**What needs to be done:** Extract every line from the records below that contains the word "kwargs".

**Records for the task:**
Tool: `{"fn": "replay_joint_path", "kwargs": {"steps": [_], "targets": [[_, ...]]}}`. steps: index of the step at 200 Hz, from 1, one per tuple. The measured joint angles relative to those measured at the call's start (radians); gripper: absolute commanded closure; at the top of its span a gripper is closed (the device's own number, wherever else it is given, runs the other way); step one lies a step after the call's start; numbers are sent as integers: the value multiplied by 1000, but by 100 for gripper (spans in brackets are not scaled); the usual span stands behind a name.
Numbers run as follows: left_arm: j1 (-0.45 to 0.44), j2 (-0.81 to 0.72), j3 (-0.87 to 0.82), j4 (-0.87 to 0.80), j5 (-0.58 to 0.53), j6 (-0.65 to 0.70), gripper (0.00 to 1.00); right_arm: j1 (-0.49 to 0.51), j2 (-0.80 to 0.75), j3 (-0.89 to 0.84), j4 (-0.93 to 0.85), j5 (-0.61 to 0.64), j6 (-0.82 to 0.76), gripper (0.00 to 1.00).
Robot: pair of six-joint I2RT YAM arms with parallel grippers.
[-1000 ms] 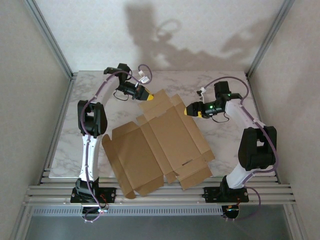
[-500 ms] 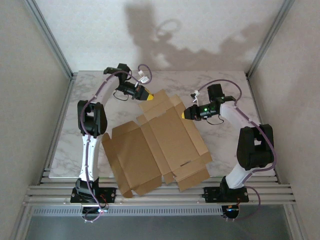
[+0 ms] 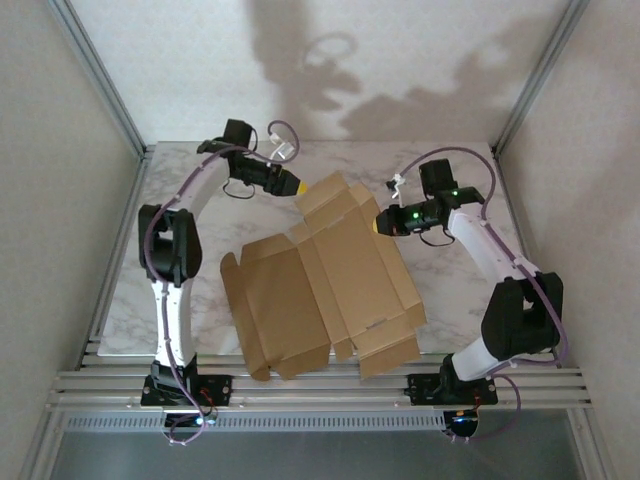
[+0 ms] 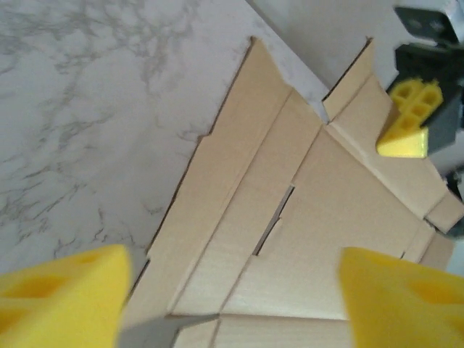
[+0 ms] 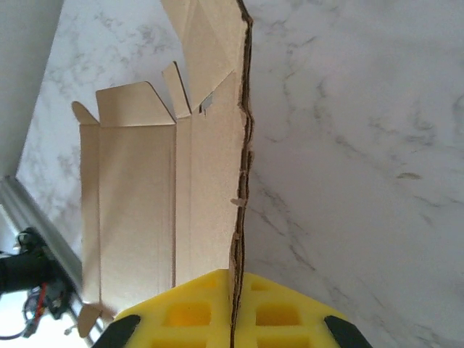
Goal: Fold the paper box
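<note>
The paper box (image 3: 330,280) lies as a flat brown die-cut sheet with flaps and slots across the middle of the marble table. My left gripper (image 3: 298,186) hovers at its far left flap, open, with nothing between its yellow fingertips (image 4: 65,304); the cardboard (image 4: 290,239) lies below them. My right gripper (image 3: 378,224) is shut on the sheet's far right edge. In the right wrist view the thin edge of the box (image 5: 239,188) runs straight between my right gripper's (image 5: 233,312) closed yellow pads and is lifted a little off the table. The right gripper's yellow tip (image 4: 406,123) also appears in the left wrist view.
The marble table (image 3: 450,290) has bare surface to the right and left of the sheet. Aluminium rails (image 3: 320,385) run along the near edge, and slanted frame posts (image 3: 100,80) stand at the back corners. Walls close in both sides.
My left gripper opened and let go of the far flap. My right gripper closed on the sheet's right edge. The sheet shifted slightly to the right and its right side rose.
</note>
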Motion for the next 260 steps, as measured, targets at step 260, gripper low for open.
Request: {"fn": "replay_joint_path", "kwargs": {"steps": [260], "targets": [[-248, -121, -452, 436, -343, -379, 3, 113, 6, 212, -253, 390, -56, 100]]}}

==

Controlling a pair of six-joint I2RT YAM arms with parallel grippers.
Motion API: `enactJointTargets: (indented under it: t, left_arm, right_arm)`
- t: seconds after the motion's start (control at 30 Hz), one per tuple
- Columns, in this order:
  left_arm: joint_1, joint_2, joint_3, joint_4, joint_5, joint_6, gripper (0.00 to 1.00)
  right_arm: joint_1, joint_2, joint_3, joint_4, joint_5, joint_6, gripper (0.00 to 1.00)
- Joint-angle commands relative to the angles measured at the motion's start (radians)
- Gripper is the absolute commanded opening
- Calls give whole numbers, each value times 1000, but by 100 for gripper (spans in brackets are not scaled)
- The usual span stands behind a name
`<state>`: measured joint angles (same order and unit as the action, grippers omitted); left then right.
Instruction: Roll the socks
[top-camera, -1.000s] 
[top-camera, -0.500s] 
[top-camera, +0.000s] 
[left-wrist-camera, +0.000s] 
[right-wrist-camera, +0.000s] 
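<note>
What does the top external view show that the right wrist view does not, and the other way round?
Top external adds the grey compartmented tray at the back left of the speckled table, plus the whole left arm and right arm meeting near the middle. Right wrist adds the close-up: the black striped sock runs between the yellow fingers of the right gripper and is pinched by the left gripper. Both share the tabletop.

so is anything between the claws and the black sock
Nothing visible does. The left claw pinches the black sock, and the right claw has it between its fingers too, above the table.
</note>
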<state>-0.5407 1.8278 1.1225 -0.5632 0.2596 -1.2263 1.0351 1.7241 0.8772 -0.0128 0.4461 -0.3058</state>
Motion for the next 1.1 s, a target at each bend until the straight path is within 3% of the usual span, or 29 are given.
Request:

**Exercise answer:**
Tool: `{"fn": "replay_joint_path", "kwargs": {"steps": [_], "targets": [[_, ...]]}}`. steps: index of the step at 200 Hz, from 1, one per tuple. The measured joint angles relative to those measured at the call's start (radians); gripper: absolute commanded closure; at the top of its span a gripper is closed (the device's own number, wherever else it is given, runs the other way); step one lies a step after the call's start; numbers are sent as integers: the value multiplied by 1000, but by 100 for gripper (spans in brackets are not scaled); the usual span stands behind a name.
Request: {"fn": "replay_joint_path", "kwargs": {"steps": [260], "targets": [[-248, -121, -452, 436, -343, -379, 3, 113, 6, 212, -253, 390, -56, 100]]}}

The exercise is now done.